**WHAT THE TASK ASKS**
Filter the data below for the string "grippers" and copy each matching line.

**MATERIAL SUPPLIED**

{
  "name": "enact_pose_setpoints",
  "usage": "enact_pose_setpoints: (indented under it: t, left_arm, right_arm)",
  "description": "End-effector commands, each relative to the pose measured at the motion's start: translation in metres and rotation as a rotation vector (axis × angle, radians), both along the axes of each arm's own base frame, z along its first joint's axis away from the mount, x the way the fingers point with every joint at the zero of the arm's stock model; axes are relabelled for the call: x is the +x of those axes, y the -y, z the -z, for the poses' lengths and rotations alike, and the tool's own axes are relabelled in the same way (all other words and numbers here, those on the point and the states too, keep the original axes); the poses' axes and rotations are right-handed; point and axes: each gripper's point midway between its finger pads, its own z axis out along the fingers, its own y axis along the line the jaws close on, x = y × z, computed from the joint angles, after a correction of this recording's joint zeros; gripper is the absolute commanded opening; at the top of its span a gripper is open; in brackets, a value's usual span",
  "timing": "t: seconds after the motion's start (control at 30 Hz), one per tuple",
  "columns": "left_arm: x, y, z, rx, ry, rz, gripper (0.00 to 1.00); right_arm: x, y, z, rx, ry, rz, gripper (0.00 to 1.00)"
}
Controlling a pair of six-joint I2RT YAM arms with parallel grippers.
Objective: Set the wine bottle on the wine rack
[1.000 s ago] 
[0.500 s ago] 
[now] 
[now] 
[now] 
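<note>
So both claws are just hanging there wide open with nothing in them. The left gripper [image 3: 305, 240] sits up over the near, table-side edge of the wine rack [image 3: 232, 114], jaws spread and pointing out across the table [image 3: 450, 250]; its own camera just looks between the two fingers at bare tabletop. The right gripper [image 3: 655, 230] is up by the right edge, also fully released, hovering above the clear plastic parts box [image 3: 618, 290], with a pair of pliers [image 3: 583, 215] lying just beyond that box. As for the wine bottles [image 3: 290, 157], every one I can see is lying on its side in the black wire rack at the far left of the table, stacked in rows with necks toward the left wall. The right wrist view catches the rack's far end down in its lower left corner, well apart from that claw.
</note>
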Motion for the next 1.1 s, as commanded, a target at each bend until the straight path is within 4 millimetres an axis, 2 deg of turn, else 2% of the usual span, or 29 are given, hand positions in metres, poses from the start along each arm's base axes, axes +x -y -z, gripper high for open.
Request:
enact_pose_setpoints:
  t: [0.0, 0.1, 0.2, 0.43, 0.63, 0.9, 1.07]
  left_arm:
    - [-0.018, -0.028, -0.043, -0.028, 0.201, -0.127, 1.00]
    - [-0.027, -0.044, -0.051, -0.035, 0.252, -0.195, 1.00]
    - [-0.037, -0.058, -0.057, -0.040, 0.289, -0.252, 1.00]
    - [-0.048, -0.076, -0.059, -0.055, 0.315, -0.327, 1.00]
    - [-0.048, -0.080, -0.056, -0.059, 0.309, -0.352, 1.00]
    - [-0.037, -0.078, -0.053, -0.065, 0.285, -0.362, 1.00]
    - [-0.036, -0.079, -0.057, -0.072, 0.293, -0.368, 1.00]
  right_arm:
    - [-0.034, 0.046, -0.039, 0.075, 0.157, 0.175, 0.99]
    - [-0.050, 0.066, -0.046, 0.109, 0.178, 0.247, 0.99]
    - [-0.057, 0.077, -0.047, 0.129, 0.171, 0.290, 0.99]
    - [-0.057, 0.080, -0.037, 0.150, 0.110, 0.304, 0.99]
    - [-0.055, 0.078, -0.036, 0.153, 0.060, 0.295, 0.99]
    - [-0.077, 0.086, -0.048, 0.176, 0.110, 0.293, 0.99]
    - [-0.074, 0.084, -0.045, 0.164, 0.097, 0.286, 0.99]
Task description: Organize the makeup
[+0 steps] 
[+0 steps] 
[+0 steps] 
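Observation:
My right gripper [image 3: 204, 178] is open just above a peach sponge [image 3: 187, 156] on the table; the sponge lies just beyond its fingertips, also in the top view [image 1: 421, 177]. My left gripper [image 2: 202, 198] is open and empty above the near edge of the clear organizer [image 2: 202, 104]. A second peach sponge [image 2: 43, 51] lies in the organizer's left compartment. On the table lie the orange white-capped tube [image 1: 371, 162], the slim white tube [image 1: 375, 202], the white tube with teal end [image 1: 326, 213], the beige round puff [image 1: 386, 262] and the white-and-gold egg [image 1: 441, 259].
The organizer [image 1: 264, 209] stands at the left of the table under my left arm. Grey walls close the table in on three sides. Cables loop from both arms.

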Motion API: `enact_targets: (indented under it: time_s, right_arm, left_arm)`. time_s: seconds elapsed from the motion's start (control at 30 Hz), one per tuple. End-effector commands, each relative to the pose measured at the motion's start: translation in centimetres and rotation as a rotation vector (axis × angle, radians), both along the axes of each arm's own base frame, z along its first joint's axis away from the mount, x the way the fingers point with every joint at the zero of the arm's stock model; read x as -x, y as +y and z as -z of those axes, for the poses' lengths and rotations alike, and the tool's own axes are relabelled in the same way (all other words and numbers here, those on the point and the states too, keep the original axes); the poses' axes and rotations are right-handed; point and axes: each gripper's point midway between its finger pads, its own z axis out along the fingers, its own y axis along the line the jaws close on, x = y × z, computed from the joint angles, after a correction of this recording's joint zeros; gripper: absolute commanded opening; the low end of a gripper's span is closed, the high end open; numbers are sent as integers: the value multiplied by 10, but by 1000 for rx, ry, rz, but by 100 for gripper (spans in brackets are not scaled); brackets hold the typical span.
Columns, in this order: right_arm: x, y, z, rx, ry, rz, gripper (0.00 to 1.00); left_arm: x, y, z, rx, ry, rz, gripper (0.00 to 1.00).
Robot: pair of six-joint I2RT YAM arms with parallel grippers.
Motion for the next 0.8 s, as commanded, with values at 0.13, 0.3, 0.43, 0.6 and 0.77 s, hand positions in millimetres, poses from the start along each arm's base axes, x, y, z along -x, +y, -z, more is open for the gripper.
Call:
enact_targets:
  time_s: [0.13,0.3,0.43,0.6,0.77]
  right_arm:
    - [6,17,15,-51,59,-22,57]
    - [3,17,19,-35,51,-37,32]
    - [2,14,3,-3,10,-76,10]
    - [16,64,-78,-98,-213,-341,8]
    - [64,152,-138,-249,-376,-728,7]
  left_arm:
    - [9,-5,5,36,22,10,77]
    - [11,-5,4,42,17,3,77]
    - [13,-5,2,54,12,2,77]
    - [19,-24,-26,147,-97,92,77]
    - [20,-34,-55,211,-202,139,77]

**TASK SOLUTION**
Controlling a pair of six-joint I2RT YAM arms with parallel grippers.
Robot: pair of six-joint I2RT YAM arms with parallel grippers.

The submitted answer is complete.